TO DO. State how many lines of the records below contain the word "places", giving the number and nothing else.

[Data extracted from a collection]
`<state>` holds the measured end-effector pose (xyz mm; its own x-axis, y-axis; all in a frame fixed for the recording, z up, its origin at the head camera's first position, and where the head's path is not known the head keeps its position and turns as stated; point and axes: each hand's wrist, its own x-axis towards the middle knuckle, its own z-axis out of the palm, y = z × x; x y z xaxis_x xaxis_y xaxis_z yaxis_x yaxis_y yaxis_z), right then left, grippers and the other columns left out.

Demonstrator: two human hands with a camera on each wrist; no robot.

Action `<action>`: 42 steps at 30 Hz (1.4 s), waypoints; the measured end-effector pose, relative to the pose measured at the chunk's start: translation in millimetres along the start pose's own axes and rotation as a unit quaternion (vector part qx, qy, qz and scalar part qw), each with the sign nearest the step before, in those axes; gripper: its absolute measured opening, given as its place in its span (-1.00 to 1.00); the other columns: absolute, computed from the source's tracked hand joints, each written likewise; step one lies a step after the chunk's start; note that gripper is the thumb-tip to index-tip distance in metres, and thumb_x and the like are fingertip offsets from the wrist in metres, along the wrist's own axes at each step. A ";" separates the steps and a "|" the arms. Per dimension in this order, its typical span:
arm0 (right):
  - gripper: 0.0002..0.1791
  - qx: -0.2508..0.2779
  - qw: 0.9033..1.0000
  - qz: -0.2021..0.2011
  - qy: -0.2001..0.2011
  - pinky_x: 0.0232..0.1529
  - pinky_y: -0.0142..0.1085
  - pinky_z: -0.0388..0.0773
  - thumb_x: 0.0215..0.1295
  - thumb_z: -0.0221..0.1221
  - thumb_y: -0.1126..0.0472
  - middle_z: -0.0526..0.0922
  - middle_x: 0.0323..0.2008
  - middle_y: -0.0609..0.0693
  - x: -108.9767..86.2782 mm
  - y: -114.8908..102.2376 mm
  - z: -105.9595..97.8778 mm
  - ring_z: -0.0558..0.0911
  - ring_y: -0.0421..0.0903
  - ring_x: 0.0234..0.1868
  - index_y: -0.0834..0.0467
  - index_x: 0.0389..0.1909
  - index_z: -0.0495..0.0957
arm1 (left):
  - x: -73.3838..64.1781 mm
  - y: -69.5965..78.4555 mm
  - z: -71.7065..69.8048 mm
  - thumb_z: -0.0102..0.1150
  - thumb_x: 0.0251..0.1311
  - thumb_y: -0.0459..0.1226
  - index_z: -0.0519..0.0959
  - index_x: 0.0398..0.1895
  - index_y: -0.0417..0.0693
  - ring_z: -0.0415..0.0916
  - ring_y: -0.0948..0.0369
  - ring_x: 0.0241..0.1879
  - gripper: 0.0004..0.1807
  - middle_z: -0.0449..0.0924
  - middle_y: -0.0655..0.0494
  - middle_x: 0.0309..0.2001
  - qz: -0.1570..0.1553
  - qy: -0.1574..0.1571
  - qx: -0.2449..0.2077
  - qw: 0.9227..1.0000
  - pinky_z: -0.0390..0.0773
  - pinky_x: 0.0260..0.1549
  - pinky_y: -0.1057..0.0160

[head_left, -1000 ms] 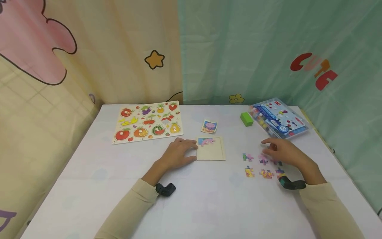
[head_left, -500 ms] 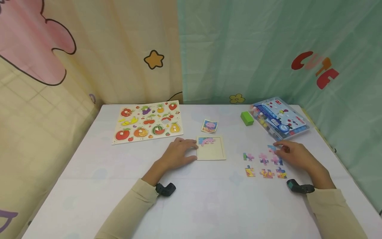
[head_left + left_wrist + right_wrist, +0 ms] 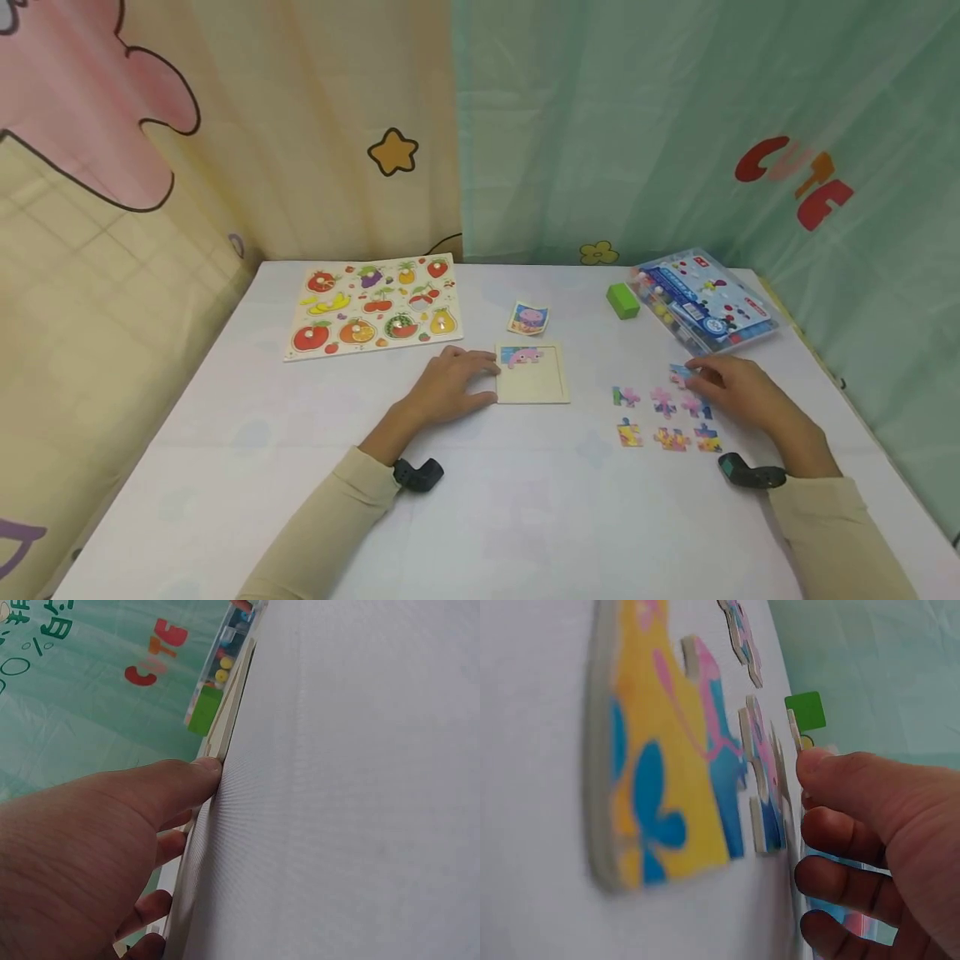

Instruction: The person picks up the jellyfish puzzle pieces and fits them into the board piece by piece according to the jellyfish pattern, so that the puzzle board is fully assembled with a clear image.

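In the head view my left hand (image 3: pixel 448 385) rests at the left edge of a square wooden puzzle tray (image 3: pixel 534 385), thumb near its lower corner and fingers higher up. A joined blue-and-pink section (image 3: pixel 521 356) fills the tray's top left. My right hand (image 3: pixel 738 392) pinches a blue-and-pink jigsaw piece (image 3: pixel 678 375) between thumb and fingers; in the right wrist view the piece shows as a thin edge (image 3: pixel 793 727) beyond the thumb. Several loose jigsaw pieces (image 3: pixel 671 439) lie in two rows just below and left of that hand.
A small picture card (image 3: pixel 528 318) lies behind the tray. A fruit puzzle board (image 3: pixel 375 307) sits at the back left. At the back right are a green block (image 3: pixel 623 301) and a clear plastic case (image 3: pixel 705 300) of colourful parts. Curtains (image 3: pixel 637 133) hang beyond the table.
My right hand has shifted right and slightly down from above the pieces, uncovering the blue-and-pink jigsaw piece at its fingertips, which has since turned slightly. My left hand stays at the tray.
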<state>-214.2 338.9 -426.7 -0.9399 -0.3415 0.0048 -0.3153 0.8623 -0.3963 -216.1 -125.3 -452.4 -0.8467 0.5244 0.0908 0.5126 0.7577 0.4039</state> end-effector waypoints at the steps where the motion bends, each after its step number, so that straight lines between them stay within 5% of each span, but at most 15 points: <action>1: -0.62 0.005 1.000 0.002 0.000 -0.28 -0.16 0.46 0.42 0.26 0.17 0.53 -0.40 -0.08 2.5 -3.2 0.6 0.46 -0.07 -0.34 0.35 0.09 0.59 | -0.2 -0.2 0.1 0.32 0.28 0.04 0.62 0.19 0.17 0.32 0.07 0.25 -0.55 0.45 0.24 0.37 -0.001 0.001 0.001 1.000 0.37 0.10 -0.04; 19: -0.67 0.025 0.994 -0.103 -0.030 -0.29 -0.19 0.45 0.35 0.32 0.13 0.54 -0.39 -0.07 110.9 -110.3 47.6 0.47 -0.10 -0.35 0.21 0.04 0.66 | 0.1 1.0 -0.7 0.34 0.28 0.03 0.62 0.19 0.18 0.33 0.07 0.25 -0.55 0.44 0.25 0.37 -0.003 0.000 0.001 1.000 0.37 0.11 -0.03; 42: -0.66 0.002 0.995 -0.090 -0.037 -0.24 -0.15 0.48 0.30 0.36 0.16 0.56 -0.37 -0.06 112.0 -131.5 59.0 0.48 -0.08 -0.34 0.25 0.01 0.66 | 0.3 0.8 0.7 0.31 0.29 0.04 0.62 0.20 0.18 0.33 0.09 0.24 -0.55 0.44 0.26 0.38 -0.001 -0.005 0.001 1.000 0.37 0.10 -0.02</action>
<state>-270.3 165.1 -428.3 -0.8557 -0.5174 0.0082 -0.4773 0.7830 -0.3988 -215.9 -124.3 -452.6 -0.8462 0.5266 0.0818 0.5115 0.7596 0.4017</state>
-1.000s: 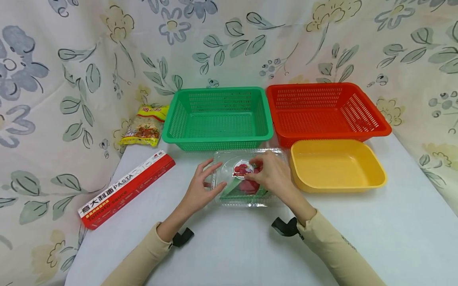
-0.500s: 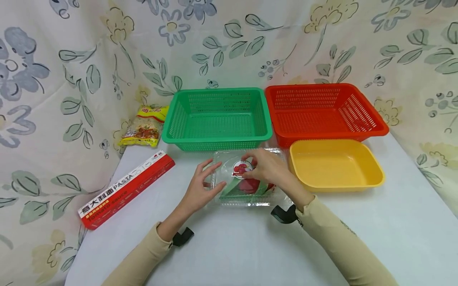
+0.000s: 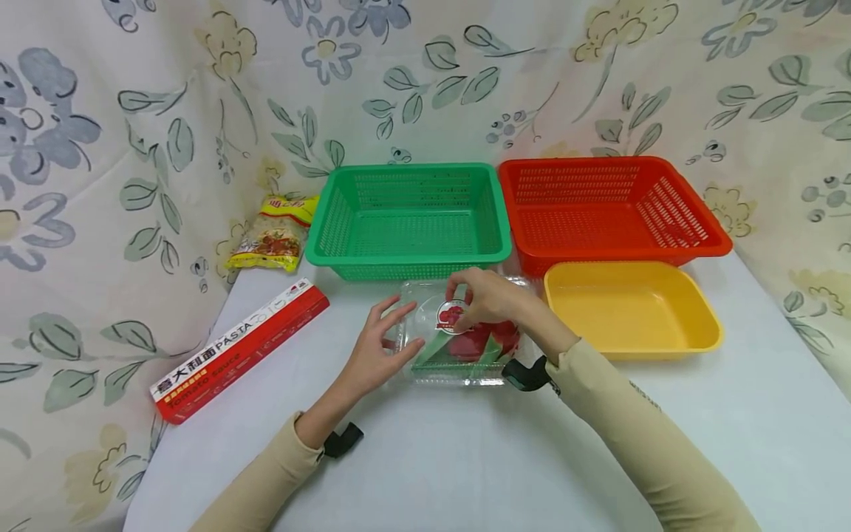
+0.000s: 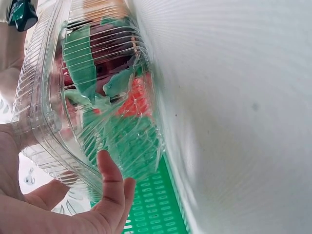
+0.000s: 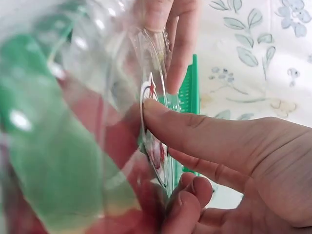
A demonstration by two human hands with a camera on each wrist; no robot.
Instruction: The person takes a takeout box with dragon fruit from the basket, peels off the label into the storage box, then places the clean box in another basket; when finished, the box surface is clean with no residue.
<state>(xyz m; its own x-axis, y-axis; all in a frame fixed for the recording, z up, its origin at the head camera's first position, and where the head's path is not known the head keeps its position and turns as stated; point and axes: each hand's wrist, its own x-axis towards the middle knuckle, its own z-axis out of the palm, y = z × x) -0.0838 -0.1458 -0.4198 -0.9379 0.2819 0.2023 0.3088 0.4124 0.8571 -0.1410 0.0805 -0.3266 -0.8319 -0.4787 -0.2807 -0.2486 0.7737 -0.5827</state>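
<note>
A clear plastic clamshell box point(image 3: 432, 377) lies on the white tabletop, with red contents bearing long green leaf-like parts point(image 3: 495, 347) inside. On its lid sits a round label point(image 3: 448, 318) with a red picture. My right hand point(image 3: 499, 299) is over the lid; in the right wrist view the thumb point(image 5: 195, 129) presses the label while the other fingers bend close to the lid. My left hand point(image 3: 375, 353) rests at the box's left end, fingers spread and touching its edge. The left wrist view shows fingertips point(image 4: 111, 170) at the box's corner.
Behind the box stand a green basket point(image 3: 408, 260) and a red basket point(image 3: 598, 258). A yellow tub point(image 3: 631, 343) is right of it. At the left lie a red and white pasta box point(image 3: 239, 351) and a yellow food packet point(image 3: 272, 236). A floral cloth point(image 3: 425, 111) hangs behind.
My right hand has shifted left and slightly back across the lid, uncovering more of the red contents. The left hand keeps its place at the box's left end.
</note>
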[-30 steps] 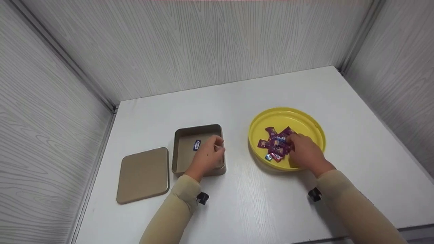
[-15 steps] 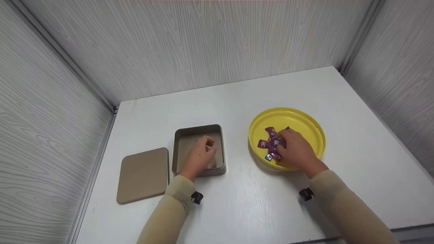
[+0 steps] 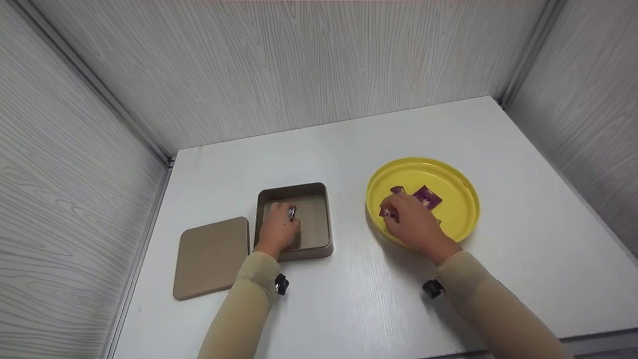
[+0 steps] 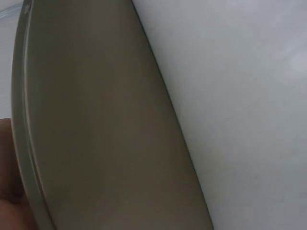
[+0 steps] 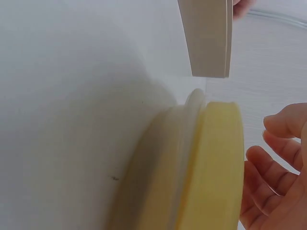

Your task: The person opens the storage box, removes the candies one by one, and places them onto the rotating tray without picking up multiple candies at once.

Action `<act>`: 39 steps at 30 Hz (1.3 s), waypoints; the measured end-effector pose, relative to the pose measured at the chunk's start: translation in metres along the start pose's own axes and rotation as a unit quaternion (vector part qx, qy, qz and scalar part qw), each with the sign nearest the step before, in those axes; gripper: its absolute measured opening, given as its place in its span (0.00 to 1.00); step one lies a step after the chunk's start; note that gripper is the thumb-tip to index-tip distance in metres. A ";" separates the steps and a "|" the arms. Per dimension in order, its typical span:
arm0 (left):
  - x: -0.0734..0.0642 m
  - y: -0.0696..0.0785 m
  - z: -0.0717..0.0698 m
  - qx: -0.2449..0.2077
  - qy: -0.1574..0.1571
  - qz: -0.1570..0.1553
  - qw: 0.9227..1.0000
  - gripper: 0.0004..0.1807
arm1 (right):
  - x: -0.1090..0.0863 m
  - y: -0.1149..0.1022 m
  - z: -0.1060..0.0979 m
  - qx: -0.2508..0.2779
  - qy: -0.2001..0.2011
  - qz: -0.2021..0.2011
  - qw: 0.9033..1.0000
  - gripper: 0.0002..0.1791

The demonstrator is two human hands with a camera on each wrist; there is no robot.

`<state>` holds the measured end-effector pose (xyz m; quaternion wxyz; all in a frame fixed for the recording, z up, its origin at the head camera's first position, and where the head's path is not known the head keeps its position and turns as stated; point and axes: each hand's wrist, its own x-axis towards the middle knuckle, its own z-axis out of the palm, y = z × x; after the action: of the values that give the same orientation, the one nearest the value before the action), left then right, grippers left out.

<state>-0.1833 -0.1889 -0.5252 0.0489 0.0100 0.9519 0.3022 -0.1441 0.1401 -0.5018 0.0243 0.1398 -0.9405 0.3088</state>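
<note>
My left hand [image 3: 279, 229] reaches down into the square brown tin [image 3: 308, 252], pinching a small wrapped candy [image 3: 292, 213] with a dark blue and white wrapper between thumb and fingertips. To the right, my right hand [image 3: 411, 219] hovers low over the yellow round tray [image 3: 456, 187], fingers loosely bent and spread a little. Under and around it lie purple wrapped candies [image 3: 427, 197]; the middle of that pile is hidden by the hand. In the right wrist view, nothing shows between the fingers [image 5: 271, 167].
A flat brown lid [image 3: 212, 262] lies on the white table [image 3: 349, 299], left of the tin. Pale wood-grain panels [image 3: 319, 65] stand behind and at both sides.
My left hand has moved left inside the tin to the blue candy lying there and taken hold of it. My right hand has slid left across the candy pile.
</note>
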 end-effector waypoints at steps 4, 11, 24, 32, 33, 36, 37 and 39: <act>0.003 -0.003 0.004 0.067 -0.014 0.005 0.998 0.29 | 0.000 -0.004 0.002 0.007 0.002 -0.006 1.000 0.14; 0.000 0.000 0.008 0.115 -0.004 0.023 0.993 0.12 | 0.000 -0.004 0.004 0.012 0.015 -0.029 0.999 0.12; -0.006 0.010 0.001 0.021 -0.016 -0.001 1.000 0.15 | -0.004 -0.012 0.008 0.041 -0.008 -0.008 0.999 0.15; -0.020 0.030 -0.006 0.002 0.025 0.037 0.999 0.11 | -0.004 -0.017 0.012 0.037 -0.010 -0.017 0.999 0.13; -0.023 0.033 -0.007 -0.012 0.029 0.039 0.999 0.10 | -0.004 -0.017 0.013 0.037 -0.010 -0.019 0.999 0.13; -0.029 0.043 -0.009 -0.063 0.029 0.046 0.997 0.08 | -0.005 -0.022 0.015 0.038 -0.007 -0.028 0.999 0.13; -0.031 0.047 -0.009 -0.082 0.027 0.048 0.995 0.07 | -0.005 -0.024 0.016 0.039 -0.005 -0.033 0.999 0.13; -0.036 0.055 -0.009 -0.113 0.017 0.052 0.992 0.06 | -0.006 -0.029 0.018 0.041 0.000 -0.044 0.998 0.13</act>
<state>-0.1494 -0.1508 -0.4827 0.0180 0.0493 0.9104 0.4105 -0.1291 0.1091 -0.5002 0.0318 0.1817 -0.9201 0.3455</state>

EXERCISE RESULT. 2